The savings were vulgar

The financial impact was immediate and staggering. Over the two years following the migration, Dropbox saved nearly $75 million in operating costs. Their gross margins, the holy grail of SaaS financials, jumped from a worrisome 33% to a healthy 67%.

By owning the hardware, they cut out the middleman’s profit margin. They also gained the ability to use “Shingled Magnetic Recording” (SMR) drives. These are cheaper, high-density drives that are notoriously slow at writing data because the data tracks overlap like roof shingles (hence the name). Standard databases hate them. But because Dropbox wrote their own software specifically for their own use case (write once, read many), they could use these cheap, slow drives without the performance penalty.

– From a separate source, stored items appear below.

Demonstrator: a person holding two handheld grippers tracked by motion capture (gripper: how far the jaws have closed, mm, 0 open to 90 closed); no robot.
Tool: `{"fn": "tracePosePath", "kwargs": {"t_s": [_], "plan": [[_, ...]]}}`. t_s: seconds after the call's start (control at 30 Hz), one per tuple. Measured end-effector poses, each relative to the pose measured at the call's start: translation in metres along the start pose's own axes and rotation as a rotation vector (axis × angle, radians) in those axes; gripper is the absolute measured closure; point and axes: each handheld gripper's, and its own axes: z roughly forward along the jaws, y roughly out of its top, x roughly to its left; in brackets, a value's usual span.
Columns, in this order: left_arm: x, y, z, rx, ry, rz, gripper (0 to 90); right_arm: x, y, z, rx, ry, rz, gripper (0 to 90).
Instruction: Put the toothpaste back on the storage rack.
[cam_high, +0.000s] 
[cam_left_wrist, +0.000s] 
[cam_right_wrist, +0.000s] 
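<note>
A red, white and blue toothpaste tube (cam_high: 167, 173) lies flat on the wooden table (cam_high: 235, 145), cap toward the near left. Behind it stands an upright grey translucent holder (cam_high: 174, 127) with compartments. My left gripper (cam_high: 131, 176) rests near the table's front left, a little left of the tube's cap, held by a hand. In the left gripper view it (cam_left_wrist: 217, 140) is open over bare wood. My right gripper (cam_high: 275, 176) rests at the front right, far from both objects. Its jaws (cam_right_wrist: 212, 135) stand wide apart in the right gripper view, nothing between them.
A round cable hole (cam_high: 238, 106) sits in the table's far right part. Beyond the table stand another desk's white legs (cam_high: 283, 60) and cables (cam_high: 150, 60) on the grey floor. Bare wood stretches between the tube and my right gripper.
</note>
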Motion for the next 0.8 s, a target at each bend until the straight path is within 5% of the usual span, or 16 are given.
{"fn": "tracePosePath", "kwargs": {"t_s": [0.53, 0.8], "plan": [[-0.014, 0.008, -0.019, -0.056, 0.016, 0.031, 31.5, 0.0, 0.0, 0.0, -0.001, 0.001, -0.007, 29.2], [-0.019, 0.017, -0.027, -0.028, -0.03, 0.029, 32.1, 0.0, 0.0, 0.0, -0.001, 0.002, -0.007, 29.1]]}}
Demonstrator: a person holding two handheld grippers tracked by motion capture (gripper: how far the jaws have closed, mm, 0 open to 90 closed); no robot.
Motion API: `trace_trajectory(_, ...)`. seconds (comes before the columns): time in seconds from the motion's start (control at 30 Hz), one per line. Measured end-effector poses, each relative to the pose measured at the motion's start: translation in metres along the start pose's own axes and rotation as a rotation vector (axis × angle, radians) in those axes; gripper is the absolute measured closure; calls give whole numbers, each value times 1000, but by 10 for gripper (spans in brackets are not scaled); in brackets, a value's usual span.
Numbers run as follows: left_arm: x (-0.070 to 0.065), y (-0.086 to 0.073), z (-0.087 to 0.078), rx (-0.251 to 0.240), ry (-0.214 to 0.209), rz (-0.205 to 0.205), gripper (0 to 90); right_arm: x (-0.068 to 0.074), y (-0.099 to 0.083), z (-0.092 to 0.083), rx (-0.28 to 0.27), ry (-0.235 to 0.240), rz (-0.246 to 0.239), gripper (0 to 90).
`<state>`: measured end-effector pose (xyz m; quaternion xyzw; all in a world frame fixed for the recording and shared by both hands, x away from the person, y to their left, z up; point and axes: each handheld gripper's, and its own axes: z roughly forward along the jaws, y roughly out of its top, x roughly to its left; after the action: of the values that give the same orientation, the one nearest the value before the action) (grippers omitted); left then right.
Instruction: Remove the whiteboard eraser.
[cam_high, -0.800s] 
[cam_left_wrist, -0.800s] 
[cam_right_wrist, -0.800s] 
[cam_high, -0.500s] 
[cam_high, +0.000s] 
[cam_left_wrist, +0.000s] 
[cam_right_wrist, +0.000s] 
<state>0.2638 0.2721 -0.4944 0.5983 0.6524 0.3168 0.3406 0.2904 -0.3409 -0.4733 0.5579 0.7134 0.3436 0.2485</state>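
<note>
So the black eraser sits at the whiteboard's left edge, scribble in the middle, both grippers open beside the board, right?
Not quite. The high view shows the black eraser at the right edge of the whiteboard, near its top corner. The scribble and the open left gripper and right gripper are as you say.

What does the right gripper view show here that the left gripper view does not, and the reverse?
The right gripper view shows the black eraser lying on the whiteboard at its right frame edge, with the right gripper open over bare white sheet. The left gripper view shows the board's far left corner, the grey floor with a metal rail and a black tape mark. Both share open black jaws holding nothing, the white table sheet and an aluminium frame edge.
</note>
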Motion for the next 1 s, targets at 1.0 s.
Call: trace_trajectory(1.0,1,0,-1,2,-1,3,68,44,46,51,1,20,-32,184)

This is the hidden superpower of leaving the cloud: optimization. AWS has to build servers that work reasonably well for everyone, from Netflix to the CIA to a teenager running a Minecraft server. That means they are optimized for the average. Dropbox optimized for the specific. They built a suit that fit them perfectly, rather than buying a “one size fits all” poncho from the rack.

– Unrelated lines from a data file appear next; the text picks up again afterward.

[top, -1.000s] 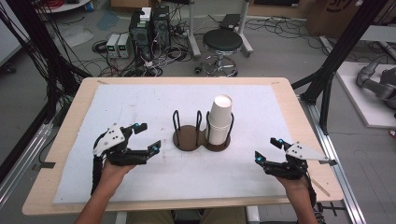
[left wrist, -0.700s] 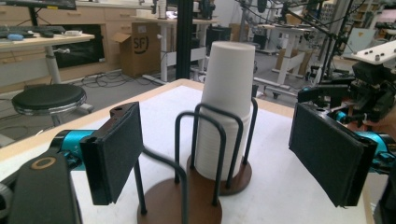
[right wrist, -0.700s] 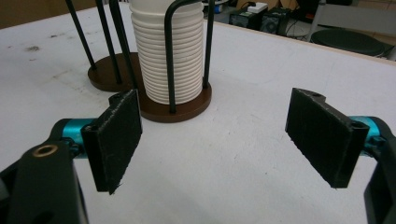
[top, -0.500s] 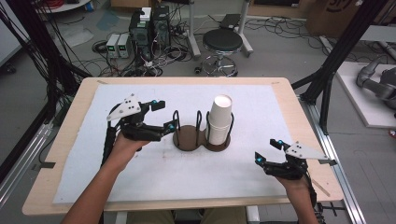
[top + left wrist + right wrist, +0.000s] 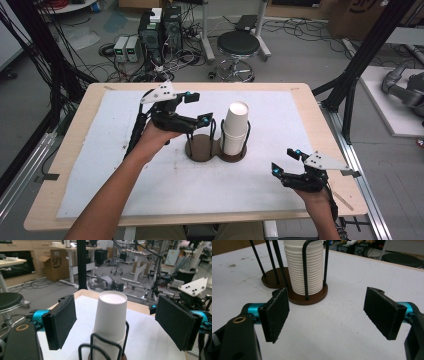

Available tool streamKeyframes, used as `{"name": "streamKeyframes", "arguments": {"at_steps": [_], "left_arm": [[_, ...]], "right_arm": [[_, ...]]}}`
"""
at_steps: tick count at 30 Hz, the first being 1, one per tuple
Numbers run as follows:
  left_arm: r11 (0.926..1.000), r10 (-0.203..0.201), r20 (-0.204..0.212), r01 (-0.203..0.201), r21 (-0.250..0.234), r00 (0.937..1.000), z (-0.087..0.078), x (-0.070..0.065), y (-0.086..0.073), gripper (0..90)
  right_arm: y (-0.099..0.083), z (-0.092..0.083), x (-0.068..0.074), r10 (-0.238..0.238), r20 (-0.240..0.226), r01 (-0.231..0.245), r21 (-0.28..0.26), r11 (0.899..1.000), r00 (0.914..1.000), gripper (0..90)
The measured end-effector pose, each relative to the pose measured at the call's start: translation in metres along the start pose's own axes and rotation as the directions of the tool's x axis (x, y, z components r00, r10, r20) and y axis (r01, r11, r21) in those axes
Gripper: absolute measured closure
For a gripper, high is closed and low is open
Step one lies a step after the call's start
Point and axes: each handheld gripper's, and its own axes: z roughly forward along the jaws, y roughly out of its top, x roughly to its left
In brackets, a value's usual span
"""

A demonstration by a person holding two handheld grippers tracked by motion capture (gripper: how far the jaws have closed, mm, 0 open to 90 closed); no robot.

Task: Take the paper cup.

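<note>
Ahead, cup stack point(image 5: 110, 315) caged by wire holder point(image 5: 105, 346), left gripper point(image 5: 196, 108) beside.

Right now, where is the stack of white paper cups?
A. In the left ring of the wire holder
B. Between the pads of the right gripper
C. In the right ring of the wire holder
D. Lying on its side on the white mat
C: in the high view the stack of white paper cups stands upright in the right ring of the wire holder; the left ring is empty.

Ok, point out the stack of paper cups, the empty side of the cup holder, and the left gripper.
stack of paper cups point(image 5: 236, 125), high view, side wall.
empty holder side point(image 5: 201, 148), high view, brown base.
left gripper point(image 5: 197, 108), high view, between its fingertips.
</note>
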Motion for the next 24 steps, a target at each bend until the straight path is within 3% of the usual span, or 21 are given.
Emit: {"name": "streamKeyframes", "arguments": {"at_steps": [6, 17, 24], "left_arm": [[1.0, 0.001, 0.016, -0.002, 0.005, 0.9999, 0.025, 0.0, 0.008, 16.9], [0.9968, -0.022, 0.004, 0.021, 0.077, 0.9998, 0.066, 0.0, -0.007, 16.9], [0.994, -0.034, -0.008, 0.034, 0.104, 0.9994, 0.082, 0.002, -0.015, 17.1]], "right_arm": [[0.001, 0.0, 0.0, 0.003, -0.004, -0.003, -0.006, 1.0, 1.0, 21.0], [0.0, -0.001, -0.002, 0.017, -0.017, -0.017, -0.012, 1.0, 0.9997, 21.0], [0.0, 0.001, 0.0, 0.012, -0.032, -0.012, -0.01, 1.0, 0.9994, 21.0]]}}
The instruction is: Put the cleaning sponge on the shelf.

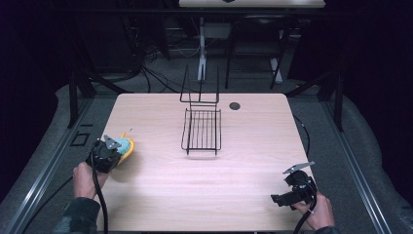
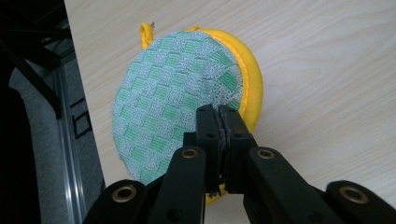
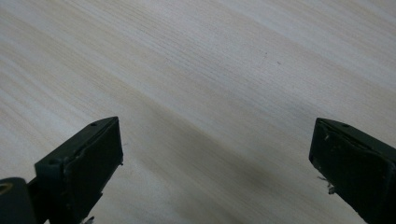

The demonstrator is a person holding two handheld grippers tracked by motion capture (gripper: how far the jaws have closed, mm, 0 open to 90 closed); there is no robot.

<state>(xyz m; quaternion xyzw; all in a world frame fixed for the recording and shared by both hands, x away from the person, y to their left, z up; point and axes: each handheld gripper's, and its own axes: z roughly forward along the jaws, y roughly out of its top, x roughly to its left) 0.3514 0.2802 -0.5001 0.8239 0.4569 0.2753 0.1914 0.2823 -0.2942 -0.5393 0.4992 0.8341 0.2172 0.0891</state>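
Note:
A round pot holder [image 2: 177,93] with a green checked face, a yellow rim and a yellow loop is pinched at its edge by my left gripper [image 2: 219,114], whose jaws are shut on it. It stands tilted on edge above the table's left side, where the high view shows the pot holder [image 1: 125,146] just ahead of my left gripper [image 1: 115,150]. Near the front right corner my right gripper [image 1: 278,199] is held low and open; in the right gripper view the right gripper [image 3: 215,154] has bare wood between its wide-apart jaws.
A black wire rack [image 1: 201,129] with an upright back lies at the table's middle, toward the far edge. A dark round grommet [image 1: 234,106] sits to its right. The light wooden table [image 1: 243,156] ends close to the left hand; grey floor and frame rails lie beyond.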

Why you should probably not do this

If you are reading this and thinking, “I should build my own data center,” please stop. Go for a walk. Drink some water.

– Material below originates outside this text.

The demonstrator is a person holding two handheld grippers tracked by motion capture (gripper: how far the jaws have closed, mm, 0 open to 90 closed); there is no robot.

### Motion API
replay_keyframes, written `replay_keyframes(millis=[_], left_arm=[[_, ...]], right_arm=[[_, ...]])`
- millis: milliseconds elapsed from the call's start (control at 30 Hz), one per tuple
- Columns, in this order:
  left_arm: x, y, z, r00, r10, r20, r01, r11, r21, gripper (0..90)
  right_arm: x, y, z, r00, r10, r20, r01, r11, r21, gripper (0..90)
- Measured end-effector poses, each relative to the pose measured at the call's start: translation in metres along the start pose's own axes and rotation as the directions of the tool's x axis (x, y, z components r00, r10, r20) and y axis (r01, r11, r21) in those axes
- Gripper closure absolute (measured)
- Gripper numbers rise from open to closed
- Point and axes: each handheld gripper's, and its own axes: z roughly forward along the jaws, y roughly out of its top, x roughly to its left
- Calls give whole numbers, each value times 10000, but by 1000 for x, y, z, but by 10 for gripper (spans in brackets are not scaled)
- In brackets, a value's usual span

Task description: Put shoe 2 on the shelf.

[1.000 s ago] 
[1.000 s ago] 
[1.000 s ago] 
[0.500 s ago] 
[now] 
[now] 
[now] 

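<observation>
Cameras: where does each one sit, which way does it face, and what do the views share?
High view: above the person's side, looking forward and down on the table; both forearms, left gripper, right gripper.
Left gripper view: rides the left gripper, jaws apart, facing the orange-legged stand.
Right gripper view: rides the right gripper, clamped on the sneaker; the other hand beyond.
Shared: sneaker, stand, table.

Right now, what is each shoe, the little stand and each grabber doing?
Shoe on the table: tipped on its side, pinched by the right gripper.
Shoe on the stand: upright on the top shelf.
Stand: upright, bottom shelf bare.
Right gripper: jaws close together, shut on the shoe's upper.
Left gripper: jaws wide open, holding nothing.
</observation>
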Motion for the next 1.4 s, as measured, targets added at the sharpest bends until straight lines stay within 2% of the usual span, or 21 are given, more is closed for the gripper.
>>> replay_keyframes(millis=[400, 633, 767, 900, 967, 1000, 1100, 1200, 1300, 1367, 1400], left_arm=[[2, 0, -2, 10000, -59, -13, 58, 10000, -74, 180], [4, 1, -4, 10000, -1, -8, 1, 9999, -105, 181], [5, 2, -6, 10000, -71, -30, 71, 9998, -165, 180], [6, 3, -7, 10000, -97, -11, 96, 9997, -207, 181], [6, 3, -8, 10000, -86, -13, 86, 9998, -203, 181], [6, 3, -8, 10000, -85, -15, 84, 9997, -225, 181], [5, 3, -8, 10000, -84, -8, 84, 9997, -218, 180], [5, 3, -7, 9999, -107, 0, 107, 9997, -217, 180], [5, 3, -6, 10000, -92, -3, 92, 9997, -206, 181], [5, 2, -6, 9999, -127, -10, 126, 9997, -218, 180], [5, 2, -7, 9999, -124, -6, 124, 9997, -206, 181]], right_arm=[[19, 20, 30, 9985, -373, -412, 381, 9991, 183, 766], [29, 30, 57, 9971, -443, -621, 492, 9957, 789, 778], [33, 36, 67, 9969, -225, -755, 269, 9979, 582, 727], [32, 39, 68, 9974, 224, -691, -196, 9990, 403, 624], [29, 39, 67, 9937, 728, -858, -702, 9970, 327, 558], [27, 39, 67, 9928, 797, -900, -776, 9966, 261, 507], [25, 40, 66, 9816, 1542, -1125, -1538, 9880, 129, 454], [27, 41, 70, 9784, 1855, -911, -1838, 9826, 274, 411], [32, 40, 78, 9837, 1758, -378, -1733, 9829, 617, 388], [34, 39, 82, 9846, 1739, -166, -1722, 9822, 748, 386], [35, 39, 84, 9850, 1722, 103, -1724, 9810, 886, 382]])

Dropbox’s success is the exception that proves the rule. They had a very specific workload (huge files, rarely modified) and a scale (exabytes) that justified the massive R&D expense. They had the budget to hire world-class engineers who dream in Rust and understand the acoustic properties of cooling fans.

For 99% of companies, the cloud is still the right answer. The premium you pay to AWS or Google is not just for storage; it is an insurance policy against complexity. You are paying so that you never have to think about a failed power supply unit at 3:00 AM on a Sunday. You are paying so that you don’t have to negotiate contracts for fiber optic cables or worry about the price of real estate in Nevada.

However, Dropbox didn’t leave the cloud entirely. And this is the punchline.

Today, Dropbox is a hybrid. They store the files, the cold, heavy, static blocks of data, in their own Magic Pocket. But the metadata? The search functions? The flashy AI features that summarize your documents? That all still runs in the cloud.

They treat the public cloud like a utility kitchen. When they need to cook up something complex that requires thousands of CPUs for an hour, they rent them from Amazon or Google. When they just need to store the leftovers, they put them in their own fridge.

Adulthood is knowing when to rent

The story of Dropbox leaving the cloud is not really about leaving. It is about maturity.

In the early days of a startup, you prioritize speed. You pay the “cloud tax” because it allows you to move fast and break things. But there comes a point where the tax becomes a burden.

Dropbox realized that renting is great for flexibility, but ownership is the only way to build equity. They turned a variable cost (a bill that grows every time a user uploads a photo) into a fixed cost (a warehouse full of depreciating assets). It is less sexy. It requires more plumbing.

But there is a quiet dignity in owning your own mess. Dropbox looked at the cloud, with its infinite promise and infinite invoices, and decided that sometimes, the most radical innovation is simply buying a screwdriver, rolling up your sleeves, and building the shelf yourself. Just be prepared for the vibration.